Yeah, as a Jew I was really interested in the relationships you drew between the role of physicality and social control in that work, and I also saw it in terms of WWII questions.
That work especially is so over-determined for me, both personally and artistically. I think at that point I was thinking about things that I care about and a lot of it was in some ways directed towards the Second World War and questions of, if not exactly my Jewishness, certainly questions of difference in all ways and violence and alterity. I was reading a lot of psychoanalytic theory like Elaine Scarry’s book about pain that were directing me to ideologies of the body.

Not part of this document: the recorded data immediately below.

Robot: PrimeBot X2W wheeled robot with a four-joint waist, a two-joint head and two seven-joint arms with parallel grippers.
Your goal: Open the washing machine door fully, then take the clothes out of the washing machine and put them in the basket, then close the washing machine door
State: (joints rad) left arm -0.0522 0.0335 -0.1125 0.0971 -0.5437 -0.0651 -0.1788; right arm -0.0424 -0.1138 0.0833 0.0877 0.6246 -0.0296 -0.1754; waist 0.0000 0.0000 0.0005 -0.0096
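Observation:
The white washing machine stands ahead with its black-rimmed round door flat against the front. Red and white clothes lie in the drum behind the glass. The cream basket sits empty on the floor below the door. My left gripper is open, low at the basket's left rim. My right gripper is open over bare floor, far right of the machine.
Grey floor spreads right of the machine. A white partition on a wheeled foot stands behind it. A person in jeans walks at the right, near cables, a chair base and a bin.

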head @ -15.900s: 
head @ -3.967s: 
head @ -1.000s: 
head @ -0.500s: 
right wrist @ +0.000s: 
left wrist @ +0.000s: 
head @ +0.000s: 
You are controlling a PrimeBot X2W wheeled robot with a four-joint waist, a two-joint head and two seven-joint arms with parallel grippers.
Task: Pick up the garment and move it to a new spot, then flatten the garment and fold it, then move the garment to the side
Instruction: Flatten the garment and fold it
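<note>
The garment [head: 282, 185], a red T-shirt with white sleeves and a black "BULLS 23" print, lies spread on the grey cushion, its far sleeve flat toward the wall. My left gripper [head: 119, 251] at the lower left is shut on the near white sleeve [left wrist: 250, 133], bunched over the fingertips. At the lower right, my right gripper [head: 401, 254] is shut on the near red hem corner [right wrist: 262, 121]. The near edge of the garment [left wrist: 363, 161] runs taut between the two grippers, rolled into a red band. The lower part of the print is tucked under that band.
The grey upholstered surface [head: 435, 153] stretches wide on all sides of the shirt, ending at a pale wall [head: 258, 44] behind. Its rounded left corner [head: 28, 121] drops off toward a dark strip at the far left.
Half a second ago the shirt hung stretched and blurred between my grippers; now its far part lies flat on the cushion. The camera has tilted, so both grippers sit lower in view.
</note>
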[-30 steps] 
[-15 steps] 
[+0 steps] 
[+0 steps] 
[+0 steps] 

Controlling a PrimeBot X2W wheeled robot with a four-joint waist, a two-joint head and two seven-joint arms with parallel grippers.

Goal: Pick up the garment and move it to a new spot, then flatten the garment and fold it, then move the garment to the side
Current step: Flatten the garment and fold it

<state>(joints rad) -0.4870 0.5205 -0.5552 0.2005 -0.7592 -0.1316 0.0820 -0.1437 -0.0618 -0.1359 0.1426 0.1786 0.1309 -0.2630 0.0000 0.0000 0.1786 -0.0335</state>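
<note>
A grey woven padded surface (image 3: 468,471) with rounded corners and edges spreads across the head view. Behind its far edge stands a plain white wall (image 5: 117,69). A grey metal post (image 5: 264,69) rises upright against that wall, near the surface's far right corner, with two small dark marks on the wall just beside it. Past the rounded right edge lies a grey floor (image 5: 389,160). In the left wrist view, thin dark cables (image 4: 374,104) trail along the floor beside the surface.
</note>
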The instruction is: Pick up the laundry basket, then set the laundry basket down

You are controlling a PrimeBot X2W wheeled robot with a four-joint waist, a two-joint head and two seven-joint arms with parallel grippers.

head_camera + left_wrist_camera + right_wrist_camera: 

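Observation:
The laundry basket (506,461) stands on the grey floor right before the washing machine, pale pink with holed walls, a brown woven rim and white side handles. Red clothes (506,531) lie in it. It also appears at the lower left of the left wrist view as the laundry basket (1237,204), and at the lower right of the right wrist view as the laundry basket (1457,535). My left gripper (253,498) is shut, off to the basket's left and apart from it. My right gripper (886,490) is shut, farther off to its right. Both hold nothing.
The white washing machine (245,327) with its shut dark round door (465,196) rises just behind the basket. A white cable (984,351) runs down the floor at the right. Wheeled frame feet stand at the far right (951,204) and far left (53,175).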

So, lets go back to The Allies
What I was most interested in seeing was that during that battle something happened to a group of people in real time and I wanted to make a work where something actually happened and where audience members could experience that happening and undergo something like an empathy of viewing based on a phenomenological relation to the space of the installation. It’s somehow generating the potential for the creation of a document. It’s not a documentary; I’m not watching a group of people in the real world undergo something. I’m setting up a kind of fictive situation, but at the same time, they’re not acting, they’re not performing. In fact, they’re not performers, they’re just being asked to do something that they then attempt to do. And with that in mind, Bion and his theories and his history and this specific battle and his background seemed like a perfectly over-determined way of getting at those things.

It seems like another motif in your work, outside of the psychology of group dynamics, is the notation of movement.
Absolutely. This works on multiple levels for me. On the one hand there’s the crashing together of very different material, but the other is bringing a historically specific aesthetic strategy to the work. In Ärztliche Zimmergymnastik, it was very much about the meeting of 60s high conceptual minimalism, the grid, with much older ideas about looking at bodies in the sculptural sense. The Allies is dealing with scores and scoring, also related to conceptualism. The work takes a specific art historical motif and relates it to an art-making endeavor. But somehow separate in my mind is the extension of the ideas of scores and scoring which on one hand frees me as an artist from having to make decisions, but is also more interesting than anything I might attempt to invent. I’m not interested in the authorial take on what beautiful movement is. I’m much more interested in watching a group of individuals, professional and amateurs, move around…

…Watching their group dynamics…
…Exactly.

You’ve said your work is layered and I’m beginning to understand your layering of theories about the systemization of the human mind, the systemization of the use of social spaces and the superimposition of aesthetic systems.
I hope that it’s layered and that at various moments different layers are revealed. Making work is always a proposition for the viewer, but it’s a proposition for the artist, too, and I’m thrilled to finally see the work in scale and not just on a tiny screen, because it’s only now that I really have a sense of whether it works or not. That’s one of the reasons to get work shown, so you can see it for yourself.